Activity
Copy the data exactly. Leave nothing out.

------------------------

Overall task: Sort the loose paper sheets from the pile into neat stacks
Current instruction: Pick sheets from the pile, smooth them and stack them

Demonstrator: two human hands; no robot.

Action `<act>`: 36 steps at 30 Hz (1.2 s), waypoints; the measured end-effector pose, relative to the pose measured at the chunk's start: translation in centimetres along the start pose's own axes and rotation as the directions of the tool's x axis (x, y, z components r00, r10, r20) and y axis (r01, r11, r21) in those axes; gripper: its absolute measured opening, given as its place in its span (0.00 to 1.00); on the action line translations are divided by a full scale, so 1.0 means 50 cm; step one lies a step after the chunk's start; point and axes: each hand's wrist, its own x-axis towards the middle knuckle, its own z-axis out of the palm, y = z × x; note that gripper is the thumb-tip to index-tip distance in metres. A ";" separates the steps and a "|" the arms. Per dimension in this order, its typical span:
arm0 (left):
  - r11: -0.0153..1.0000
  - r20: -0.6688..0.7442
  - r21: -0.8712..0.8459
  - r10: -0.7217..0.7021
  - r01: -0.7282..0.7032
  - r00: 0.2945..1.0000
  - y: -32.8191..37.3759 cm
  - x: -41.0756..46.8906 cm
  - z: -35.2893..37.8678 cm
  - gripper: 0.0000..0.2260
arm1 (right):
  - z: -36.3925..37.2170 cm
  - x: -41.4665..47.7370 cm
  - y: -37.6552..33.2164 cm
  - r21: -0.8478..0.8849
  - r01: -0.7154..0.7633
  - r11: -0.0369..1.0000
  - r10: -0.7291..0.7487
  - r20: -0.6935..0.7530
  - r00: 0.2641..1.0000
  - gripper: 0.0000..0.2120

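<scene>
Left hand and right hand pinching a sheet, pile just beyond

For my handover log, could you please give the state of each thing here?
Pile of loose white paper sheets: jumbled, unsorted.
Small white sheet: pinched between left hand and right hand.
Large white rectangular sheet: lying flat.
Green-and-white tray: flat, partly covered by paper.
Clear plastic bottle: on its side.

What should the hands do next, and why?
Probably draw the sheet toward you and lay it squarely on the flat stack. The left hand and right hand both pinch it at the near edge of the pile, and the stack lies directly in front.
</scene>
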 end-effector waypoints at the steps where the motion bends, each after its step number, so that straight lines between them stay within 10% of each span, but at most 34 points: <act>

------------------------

Answer space
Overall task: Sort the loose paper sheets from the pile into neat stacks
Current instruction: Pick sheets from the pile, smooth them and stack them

Demonstrator: two human hands; no robot.

Action `<act>`: 36 steps at 30 Hz (1.2 s), waypoints; the measured end-effector pose, relative to the pose measured at the chunk's start: translation in centimetres along the start pose's own axes and rotation as the directions of the tool's x axis (x, y, z components r00, r10, r20) and y axis (r01, r11, r21) in those axes; gripper: its absolute measured opening, given as its place in its span (0.00 to 1.00); on the action line translations are divided by a full scale, so 1.0 means 50 cm; step one lies a step after the chunk's start; point and axes: each hand's wrist, its own x-axis towards the middle knuckle, its own z-axis out of the palm, y = z × x; note that gripper is the thumb-tip to index-tip distance in metres. A ";" separates the steps and a "|" the arms. Per dimension in this order, its typical span:
arm0 (left):
  - r11: -0.0153..1.0000
  - r20: -0.6688..0.7442
  - r21: -0.8712..0.8459
  - r10: -0.7217..0.7021
  - r01: -0.7282..0.7032
  - r00: 0.2945..1.0000
  - y: -32.8191..37.3759 cm
  - x: -41.0756..46.8906 cm
  - z: -35.2893..37.8678 cm
  - gripper: 0.0000..0.2260
arm1 (right):
  - z: -36.3925..37.2170 cm
  - x: -41.4665..47.7370 cm
  - y: -37.6552..33.2164 cm
  - r21: -0.8478..0.8849
  - r01: -0.7154..0.7633
  - r11: -0.0369..1.0000
  - r10: -0.7291..0.7487
  - r20: -0.6935..0.7530
  - r00: 0.2641..1.0000
  - gripper: 0.0000..0.2120

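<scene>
Left hand and right hand pinching a sheet, pile just beyond

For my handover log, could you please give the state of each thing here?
Pile of loose white paper sheets: jumbled, unsorted.
Small white sheet: pinched between left hand and right hand.
Large white rectangular sheet: lying flat.
Green-and-white tray: flat, partly covered by paper.
Clear plastic bottle: on its side.

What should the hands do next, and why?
Probably draw the sheet toward you and lay it squarely on the flat stack. The left hand and right hand both pinch it at the near edge of the pile, and the stack lies directly in front.
</scene>
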 end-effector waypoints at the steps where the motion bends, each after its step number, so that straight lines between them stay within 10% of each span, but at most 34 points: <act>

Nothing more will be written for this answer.